Bouanani was hesitant to publish much of his work during his lifetime, leaving behind chests full of hundreds of unpublished manuscripts when he died. All nearly lost in a devastating apartment fire, Bouanani’s works are now finally appearing for the first time in English.

The Hospital by Ahmed Bouanani, Anna Della Subin (Introduction), Lara Vergnaud (Translator)
A tour de force: an utterly singular modern Moroccan classic

“When I walked through the large iron gate of the hospital, I must have still been alive…” So begins Ahmed Bouanani’s arresting, hallucinatory 1989 novel The Hospital, appearing for the first time in English translation.

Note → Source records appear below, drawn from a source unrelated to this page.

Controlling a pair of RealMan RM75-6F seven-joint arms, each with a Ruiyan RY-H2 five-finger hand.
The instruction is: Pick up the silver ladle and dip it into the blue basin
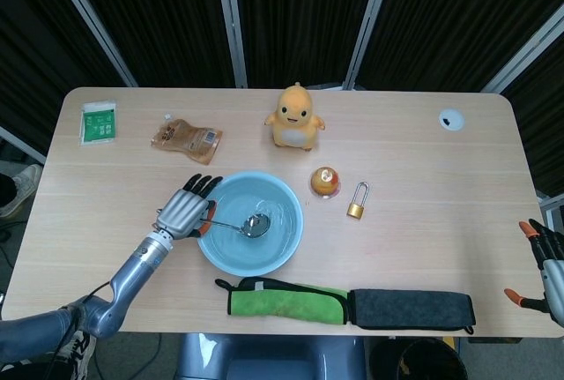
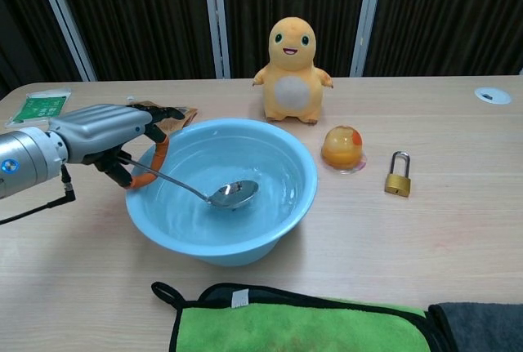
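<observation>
The blue basin [image 1: 231, 252] [image 2: 278, 229] sits on the table in front of the yellow toy. My left hand [image 1: 184, 211] [image 2: 106, 130] grips the handle of the silver ladle [image 1: 249, 224] [image 2: 214, 196] at the basin's left rim. The ladle's bowl lies inside the basin near its middle, low against the bottom. My right hand [image 1: 543, 261] hangs off the table's right edge in the head view, fingers spread, holding nothing; the chest view does not show it.
A yellow dinosaur toy [image 1: 295, 117] stands behind the basin. An orange ball-like item [image 1: 325, 181] and a brass padlock [image 1: 357, 202] lie to the basin's right. A green and grey cloth [image 1: 344, 303] runs along the front edge. A snack pouch [image 1: 187, 139] and green packet [image 1: 100, 122] lie back left.
</observation>
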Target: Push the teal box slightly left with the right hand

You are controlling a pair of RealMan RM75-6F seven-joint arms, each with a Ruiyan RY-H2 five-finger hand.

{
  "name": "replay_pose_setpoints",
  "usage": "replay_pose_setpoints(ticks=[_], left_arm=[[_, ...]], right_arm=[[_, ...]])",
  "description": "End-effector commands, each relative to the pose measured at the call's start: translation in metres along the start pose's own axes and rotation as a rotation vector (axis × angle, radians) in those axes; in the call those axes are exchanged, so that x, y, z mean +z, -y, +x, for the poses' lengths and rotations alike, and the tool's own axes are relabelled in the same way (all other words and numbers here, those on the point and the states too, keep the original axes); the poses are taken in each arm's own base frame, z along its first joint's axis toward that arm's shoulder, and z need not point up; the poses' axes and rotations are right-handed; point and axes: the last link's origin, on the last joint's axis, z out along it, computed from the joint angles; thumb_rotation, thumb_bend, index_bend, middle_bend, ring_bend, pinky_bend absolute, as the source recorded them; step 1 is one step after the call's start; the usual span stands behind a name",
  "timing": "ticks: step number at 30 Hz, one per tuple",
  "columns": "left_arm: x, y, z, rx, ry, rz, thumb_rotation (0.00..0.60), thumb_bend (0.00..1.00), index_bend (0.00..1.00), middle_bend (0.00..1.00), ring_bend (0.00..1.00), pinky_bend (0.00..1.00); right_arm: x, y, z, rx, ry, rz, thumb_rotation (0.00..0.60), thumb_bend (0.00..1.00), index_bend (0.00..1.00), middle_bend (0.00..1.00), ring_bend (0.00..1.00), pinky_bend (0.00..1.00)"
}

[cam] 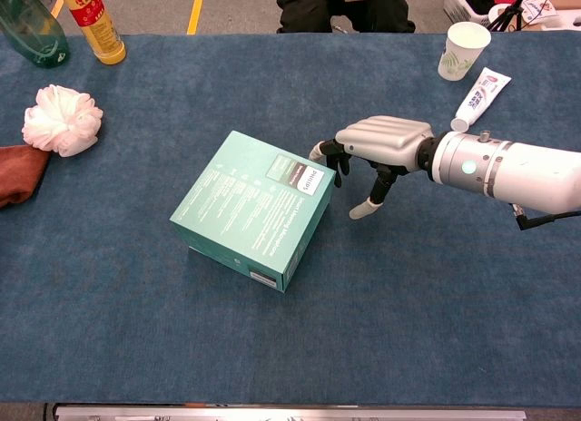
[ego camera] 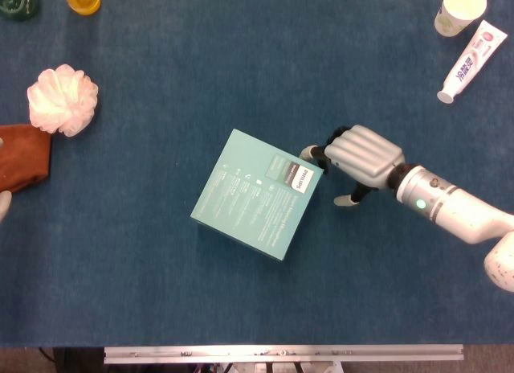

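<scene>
The teal box [ego camera: 255, 194] [cam: 252, 208] lies turned at an angle in the middle of the blue table. My right hand [ego camera: 361, 153] [cam: 381, 140] reaches in from the right, palm down, holding nothing. Its bent fingertips [ego camera: 307, 152] [cam: 318, 151] touch the box's upper right corner, and the thumb hangs down apart from them. Of my left hand only a white sliver [ego camera: 3, 204] shows at the far left edge of the head view, below a brown cloth [ego camera: 22, 156]; how it is posed is hidden.
A white bath pouf [ego camera: 63, 100] [cam: 61, 120] sits at the left beside the brown cloth. A yellow bottle [cam: 91, 22] and a green bottle [cam: 32, 26] stand at the back left. A paper cup [ego camera: 460, 9] and toothpaste tube [ego camera: 472, 61] lie back right.
</scene>
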Motion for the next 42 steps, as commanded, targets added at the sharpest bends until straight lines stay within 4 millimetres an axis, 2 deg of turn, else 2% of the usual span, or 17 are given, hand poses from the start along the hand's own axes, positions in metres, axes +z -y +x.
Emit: replay_pose_setpoints(ticks=[1,8,19,25,29,36,42], left_arm=[[0.0,0.0,0.0,-0.001,0.0,-0.002,0.6,0.24,0.27,0.21,0.15,0.2],[-0.001,-0.001,0.001,-0.003,-0.003,-0.004,0.6,0.24,0.27,0.21,0.15,0.2],[-0.003,0.001,0.002,-0.005,-0.007,0.003,0.6,0.24,0.27,0.21,0.15,0.2],[-0.004,0.002,0.002,-0.003,-0.005,0.007,0.6,0.24,0.27,0.21,0.15,0.2],[-0.003,0.0,0.002,-0.006,-0.008,0.0,0.6,0.24,0.27,0.21,0.15,0.2],[-0.002,0.001,0.002,-0.003,-0.011,0.006,0.6,0.24,0.27,0.21,0.15,0.2],[-0.002,0.002,0.002,0.0,-0.008,0.0,0.6,0.24,0.27,0.21,0.15,0.2]], right_arm=[[-0.001,-0.004,0.0,0.003,-0.008,-0.012,0.6,0.12,0.29,0.5,0.4,0.28],[-0.002,-0.008,0.002,0.004,-0.024,-0.024,0.6,0.12,0.29,0.5,0.4,0.28],[0.001,0.008,-0.006,-0.003,0.007,0.029,0.6,0.12,0.29,0.5,0.4,0.28],[-0.005,0.003,-0.003,-0.006,-0.011,0.017,0.6,0.12,0.29,0.5,0.4,0.28],[-0.014,0.004,0.007,-0.013,-0.062,0.022,0.6,0.12,0.29,0.5,0.4,0.28],[-0.041,0.018,0.031,-0.051,-0.163,0.084,0.6,0.12,0.29,0.5,0.4,0.28],[-0.059,0.021,0.043,-0.092,-0.234,0.108,0.6,0.12,0.29,0.5,0.4,0.28]])
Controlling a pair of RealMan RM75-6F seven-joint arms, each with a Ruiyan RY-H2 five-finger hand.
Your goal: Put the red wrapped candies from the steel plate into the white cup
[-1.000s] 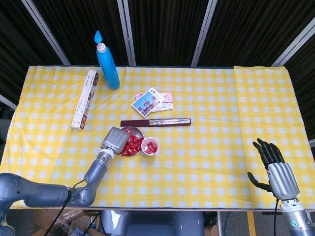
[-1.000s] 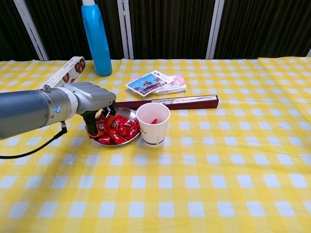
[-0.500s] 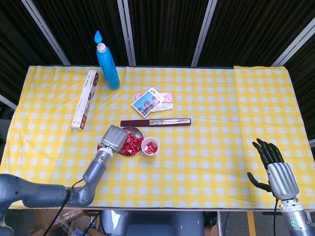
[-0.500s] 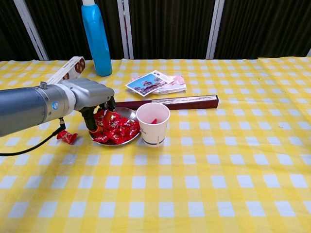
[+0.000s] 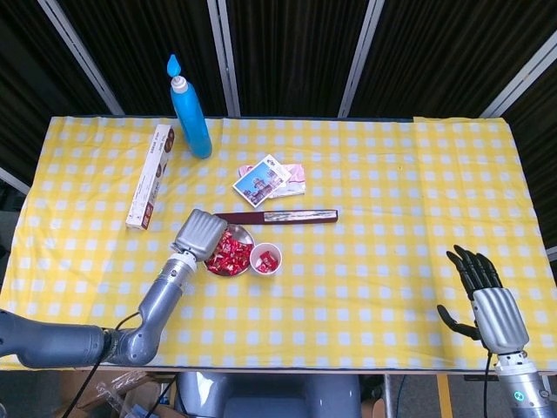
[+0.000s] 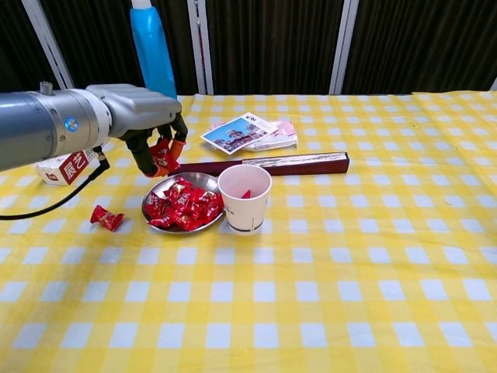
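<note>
The left hand (image 6: pixel 147 128) hangs above the far-left edge of the steel plate (image 6: pixel 160 189), its fingers (image 6: pixel 172 148) curled down around a red wrapped candy (image 6: pixel 161 153) that it pinches clear of the pile — the chest view shows the red wrapper between the dark fingertips, while from the head view the back of the hand (image 5: pixel 200 233) hides what it carries. The plate (image 5: pixel 246 236) sits on the yellow checked tablecloth (image 6: pixel 326 256) and holds a heap of red wrapped candies (image 6: pixel 182 210). Just beside it, on its right, stands the white cup (image 6: pixel 244 198), upright, with a few red candies already inside (image 5: pixel 266 259). One stray red candy (image 6: pixel 106 217) lies on the cloth to the left of the plate, apart from it. Behind plate and cup lies a long dark maroon box (image 6: pixel 272 164) with a pale strip on top, and beyond that a small stack of printed cards and pink packets (image 6: pixel 248 133). A tall blue bottle (image 5: pixel 190 109) with a blue cap stands at the far left of the table, and a long white carton with red lettering (image 5: pixel 150 175) lies near it. The right hand (image 5: pixel 487 300) rests at the near right edge of the table — well apart from everything else — holding nothing, its dark fingers (image 5: pixel 470 263) stretched out and apart.
</note>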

Based on Bouanani’s own experiences as a tuberculosis patient, the hospital begins to feel increasingly like a prison or a strange nightmare: the living resemble the dead; bureaucratic angels of death descend to direct traffic, claiming the lives of a motley cast of inmates one by one; childhood memories and fantasies of resurrection flash in and out of the narrator’s consciousness as the hospital transforms before his eyes into an eerie, metaphorical space. Somewhere along the way, the hospital’s iron gate disappears.

Like Sadegh Hedayat’s The Blind Owl, the works of Franz Kafka—or perhaps like Mann’s The Magic Mountain thrown into a meat-grinder—The Hospital is a nosedive into the realms of the imagination, in which a journey to nowhere in particular leads to the most shocking places.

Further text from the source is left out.